▶ [Try it]: Your reply should be the whole listing, copied exactly, with the pictures left out.

▶ [Recorded data]:
================

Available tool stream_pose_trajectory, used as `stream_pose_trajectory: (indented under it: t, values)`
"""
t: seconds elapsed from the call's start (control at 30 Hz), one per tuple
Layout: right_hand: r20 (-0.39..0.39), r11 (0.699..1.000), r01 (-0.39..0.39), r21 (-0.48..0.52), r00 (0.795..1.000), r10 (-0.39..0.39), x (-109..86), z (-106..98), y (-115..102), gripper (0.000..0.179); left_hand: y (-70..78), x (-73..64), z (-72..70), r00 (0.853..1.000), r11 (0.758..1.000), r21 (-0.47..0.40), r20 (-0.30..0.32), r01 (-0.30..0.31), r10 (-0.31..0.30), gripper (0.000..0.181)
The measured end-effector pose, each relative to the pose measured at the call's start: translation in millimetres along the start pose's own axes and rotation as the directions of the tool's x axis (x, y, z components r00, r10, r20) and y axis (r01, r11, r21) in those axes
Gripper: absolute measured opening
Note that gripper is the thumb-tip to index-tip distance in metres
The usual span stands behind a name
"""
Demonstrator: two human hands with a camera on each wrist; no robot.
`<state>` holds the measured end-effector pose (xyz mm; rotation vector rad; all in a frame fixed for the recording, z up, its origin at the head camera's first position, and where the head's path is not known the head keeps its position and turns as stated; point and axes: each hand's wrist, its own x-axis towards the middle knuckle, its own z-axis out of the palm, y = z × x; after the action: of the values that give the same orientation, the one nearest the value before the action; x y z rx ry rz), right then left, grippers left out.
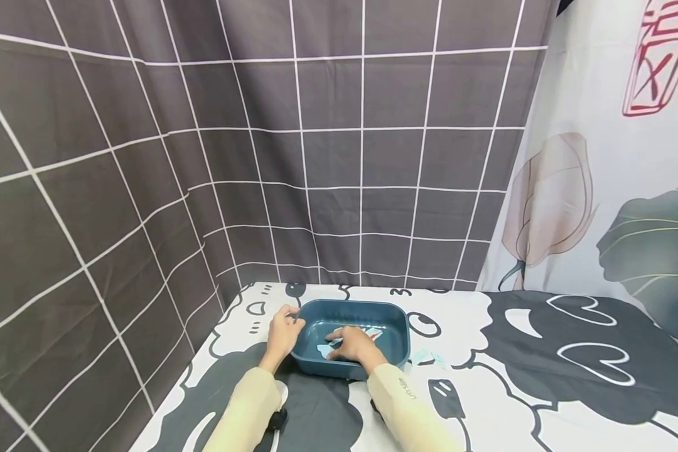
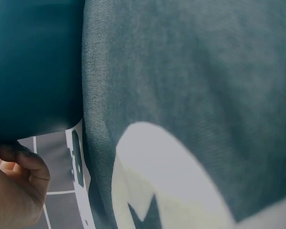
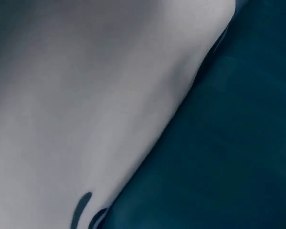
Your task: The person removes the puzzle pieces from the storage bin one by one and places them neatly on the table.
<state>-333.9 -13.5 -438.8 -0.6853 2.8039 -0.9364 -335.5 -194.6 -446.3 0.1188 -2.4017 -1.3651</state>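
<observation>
A dark blue rectangular basin [image 1: 398, 333] stands on the patterned cloth. My left hand [image 1: 284, 333] is at its left side, with bent fingers gripping the rim. In the left wrist view, the left hand [image 2: 19, 191] shows curled fingers against the lower edge of the basin [image 2: 33, 71]. Inside the basin, my right hand [image 1: 353, 344] reaches down over light blue and white flat pieces [image 1: 323, 350], thumb and fingers spread apart. One piece nearby has a red mark. The right wrist view shows the blue basin wall [image 3: 219, 143] beside the white cloth, with no fingers visible.
Pale blue, partly transparent pieces [image 1: 427, 358] lie on the cloth right of the basin. The black-and-white cartoon cloth [image 1: 520, 402] covers the surface. A dark gridded curtain [image 1: 333, 157] hangs behind and left; a white floral curtain [image 1: 587, 157] hangs at the right.
</observation>
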Motion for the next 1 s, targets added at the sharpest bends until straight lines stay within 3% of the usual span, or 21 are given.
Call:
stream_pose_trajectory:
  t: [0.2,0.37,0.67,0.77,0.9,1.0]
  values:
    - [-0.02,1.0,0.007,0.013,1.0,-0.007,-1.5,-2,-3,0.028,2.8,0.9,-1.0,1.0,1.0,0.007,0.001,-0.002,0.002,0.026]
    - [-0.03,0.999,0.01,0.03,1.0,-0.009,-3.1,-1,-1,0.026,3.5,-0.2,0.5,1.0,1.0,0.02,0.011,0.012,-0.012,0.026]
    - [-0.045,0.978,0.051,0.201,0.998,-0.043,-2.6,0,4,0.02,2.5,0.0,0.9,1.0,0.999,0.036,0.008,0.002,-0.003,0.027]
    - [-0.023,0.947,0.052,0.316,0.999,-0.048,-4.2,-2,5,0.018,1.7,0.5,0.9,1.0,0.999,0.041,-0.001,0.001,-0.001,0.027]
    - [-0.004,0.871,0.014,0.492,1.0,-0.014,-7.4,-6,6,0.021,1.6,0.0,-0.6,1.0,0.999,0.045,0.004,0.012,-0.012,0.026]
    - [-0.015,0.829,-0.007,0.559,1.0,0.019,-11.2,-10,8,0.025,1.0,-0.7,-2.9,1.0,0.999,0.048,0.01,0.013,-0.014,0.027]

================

▶ [Completed task]:
Available tool stream_pose_trajectory, used as `stream_pose_trajectory: (indented under it: t, values)`
"""
t: seconds elapsed from the call's start (control at 30 Hz), one per tuple
Layout: right_hand: r20 (-0.39..0.39), r11 (0.699..1.000), r01 (-0.39..0.39), r21 (-0.48..0.52), r00 (0.795..1.000), r10 (-0.39..0.39), x (-109..86), z (-106..98), y (-115..102), gripper (0.000..0.179); left_hand: y (-70..78), x (-73..64), z (-72..70), r00 (0.853..1.000), r11 (0.758..1.000), r21 (-0.47..0.40), r20 (-0.30..0.32), r01 (-0.30..0.31), r10 (-0.31..0.30), gripper (0.000..0.181)
The measured end-effector pose, each relative to the pose measured at the call's start: translation in millimetres along the start pose's own axes and rotation as the directions of the tool's x axis (x, y, z components r00, r10, r20) and y axis (r01, r11, r21) in those axes
Gripper: absolute measured opening
Note that gripper is the thumb-tip to index-tip distance in metres
The usual span stands behind a name
"""
Demonstrator: two human hands with a camera on each wrist; no robot.
`<state>` holds the measured end-effector pose (xyz mm; rotation vector rad; all in a frame fixed for the recording, z up, its origin at the head camera's first position, and where the head's path is not known the head keeps its position and turns as stated; point and axes: each hand's wrist, its own x-axis towards the middle knuckle, its own z-axis out of the palm, y = z × x; after the action: of the values that give the same orientation, the one nearest the value before the action; x y z rx ry rz), right then left, grippers left out.
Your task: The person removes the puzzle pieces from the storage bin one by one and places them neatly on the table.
<state>-333.9 -13.5 -438.8 -0.6853 2.8039 -0.9364 -335.5 -194.6 -446.3 0.1188 -2.4017 -1.3651</state>
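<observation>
A dark blue rectangular basin [image 1: 398, 333] stands on the patterned cloth. My left hand [image 1: 284, 333] is at its left side, with bent fingers gripping the rim. In the left wrist view, the left hand [image 2: 19, 191] shows curled fingers against the lower edge of the basin [image 2: 33, 71]. Inside the basin, my right hand [image 1: 353, 344] reaches down over light blue and white flat pieces [image 1: 323, 350], thumb and fingers spread apart. One piece nearby has a red mark. The right wrist view shows the blue basin wall [image 3: 219, 143] beside the white cloth, with no fingers visible.
Pale blue, partly transparent pieces [image 1: 427, 358] lie on the cloth right of the basin. The black-and-white cartoon cloth [image 1: 520, 402] covers the surface. A dark gridded curtain [image 1: 333, 157] hangs behind and left; a white floral curtain [image 1: 587, 157] hangs at the right.
</observation>
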Motion for the next 1 s, targets added at the sharpest bends until straight lines stay within 3% of the usual span, or 21 are given.
Call:
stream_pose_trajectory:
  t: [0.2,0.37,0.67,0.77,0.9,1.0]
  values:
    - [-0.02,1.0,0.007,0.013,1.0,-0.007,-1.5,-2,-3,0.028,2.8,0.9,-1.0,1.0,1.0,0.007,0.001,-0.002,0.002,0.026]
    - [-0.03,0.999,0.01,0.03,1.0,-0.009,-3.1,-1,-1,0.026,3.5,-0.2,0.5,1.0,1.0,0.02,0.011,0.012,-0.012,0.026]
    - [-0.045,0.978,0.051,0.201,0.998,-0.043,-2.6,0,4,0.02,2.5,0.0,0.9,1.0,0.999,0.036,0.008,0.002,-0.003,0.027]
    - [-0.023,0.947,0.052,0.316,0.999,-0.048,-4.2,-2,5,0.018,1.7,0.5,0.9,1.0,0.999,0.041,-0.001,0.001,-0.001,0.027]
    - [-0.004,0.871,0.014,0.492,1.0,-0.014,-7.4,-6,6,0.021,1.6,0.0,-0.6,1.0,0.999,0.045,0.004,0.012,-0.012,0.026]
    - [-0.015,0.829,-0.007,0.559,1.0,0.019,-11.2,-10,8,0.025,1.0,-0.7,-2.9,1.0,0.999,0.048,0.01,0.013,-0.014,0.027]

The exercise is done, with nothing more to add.